Excessive Korean War casualties convinced President Eisenhower to fight the Cold War with firepower rather than manpower. All of his successors followed suit, each devising a war-winning version of shock-and-awe built principally around airpower. All of these strategies would have worked splendidly except for the tiresome fact that the enemy had a vote. Ho Chi Minh got it right: "They will kill many of us," he prophesized in 1964. "We will kill a few of them but they will tire of it first." The idea is not to shoot down our Air Force or sink our Navy but to kill our soldiers and Marines. Al Qaeda is simply following Uncle Ho's philosophy, so far with great success.

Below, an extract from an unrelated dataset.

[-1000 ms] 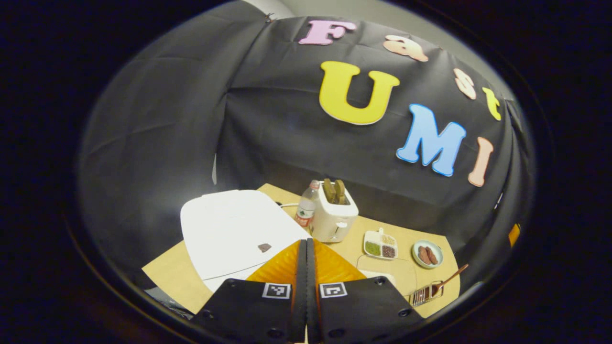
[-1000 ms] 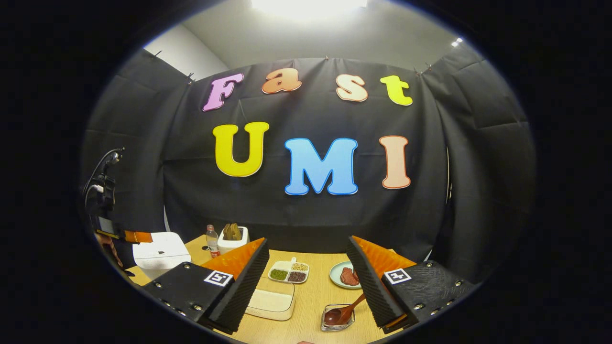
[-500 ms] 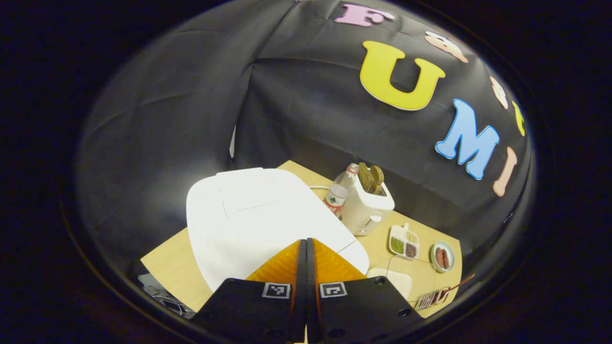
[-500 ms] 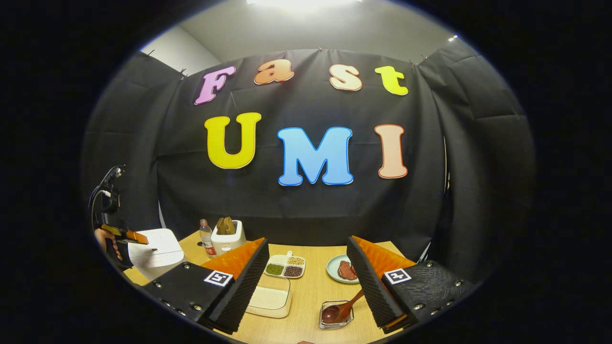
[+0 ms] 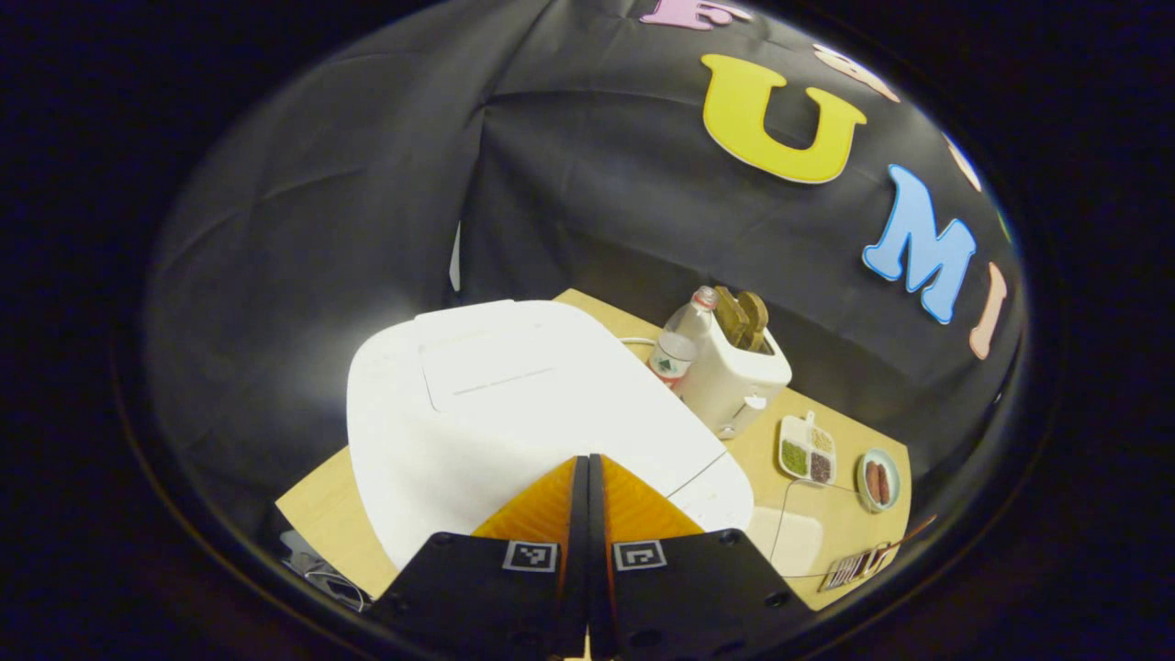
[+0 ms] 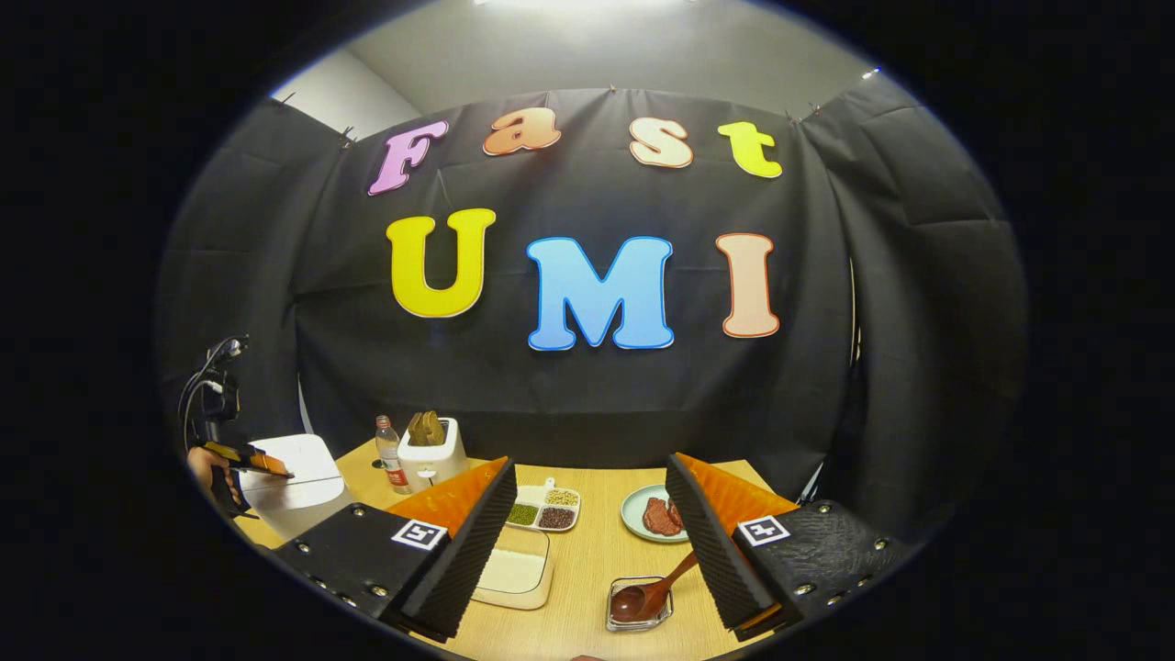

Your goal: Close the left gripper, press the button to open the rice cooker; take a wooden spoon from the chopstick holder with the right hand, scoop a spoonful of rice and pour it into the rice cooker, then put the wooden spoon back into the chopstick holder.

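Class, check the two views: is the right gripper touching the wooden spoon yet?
Apart. In the right gripper view the right gripper stands open, and the wooden spoon lies in its holder with bare table between it and both fingers.

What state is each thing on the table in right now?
rice cooker: lid down.
left gripper: shut, over the cooker's front.
right gripper: open, holding nothing.
wooden spoon: in the chopstick holder.
rice box: open.
toaster: bread sticking up.
bottle: upright.

In the right gripper view, bare table (image 6: 597,560) runs up the lower centre between the rice box (image 6: 514,574) and the chopstick holder (image 6: 640,606); the toaster (image 6: 430,462) and bottle (image 6: 390,454) block the centre-left.
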The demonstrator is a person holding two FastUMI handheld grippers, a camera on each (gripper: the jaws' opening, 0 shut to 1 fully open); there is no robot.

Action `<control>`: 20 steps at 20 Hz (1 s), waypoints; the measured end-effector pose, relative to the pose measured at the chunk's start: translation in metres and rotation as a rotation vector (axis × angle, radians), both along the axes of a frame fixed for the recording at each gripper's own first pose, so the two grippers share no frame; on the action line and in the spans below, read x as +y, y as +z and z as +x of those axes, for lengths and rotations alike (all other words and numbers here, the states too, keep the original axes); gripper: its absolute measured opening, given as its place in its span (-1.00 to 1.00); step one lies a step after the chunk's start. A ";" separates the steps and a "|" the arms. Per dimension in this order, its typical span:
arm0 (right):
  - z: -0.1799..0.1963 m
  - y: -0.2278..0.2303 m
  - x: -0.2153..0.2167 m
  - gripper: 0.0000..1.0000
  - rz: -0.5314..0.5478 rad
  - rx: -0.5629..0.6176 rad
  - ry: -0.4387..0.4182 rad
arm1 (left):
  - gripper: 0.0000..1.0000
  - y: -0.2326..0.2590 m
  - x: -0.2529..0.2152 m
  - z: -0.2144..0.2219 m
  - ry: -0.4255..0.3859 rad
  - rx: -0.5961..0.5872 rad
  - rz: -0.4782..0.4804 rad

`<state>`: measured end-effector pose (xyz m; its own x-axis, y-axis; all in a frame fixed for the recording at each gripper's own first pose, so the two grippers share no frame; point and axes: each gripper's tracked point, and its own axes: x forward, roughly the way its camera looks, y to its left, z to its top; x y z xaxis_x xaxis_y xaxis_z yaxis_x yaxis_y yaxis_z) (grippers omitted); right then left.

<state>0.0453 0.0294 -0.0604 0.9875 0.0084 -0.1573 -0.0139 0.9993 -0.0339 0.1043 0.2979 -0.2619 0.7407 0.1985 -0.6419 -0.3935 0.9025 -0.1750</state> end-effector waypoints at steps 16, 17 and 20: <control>-0.006 0.011 -0.022 0.99 0.027 -0.036 0.011 | 0.90 0.241 -0.058 -0.039 -0.026 -0.526 0.274; -0.006 0.010 -0.026 0.99 0.026 -0.036 0.011 | 0.91 0.242 -0.073 -0.046 -0.039 -0.539 0.274; -0.008 0.011 -0.037 0.99 0.027 -0.039 0.008 | 0.90 0.239 -0.116 -0.064 -0.103 -0.563 0.269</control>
<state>0.0369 -0.0073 -0.0497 0.9928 0.0199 -0.1181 -0.0209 0.9998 -0.0072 0.0402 0.1816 -0.0226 0.9743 0.2080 -0.0859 -0.2156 0.9722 -0.0916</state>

So, if our vulnerability is dead Americans, both empathy and strategic necessity would dictate that we spend more money to keep alive those most likely to die. So far no administration has heeded this simple dictum. Now the president has put the decision on how much to grow the Army in Defense Secretary Robert Gates' court. Mr. Gates has two choices: one is to increase the defense budget in order to allocate more money to the ground services. Burgeoning budget deficits make this a tough sell. Option two is to re-slice the pie and, for the first time in half a century, ask the Air Force and Navy to live with less in order for the Army (and the Marine Corps) to have more.
This year the administration has raised the Army's share of the budget ˜ a good first step. But the solution is to shift budgeting priorities over the long term. I hope that Mr. Gates heeds the lessons of history and concludes that land warfare is no longer the cheap alternative. He must make some hard decisions very soon. A great many ground soldiers serving in this war are watching to see if he makes the right ones.
Retired Maj. Gen. Robert H. Scales is a former commander of the Army War College.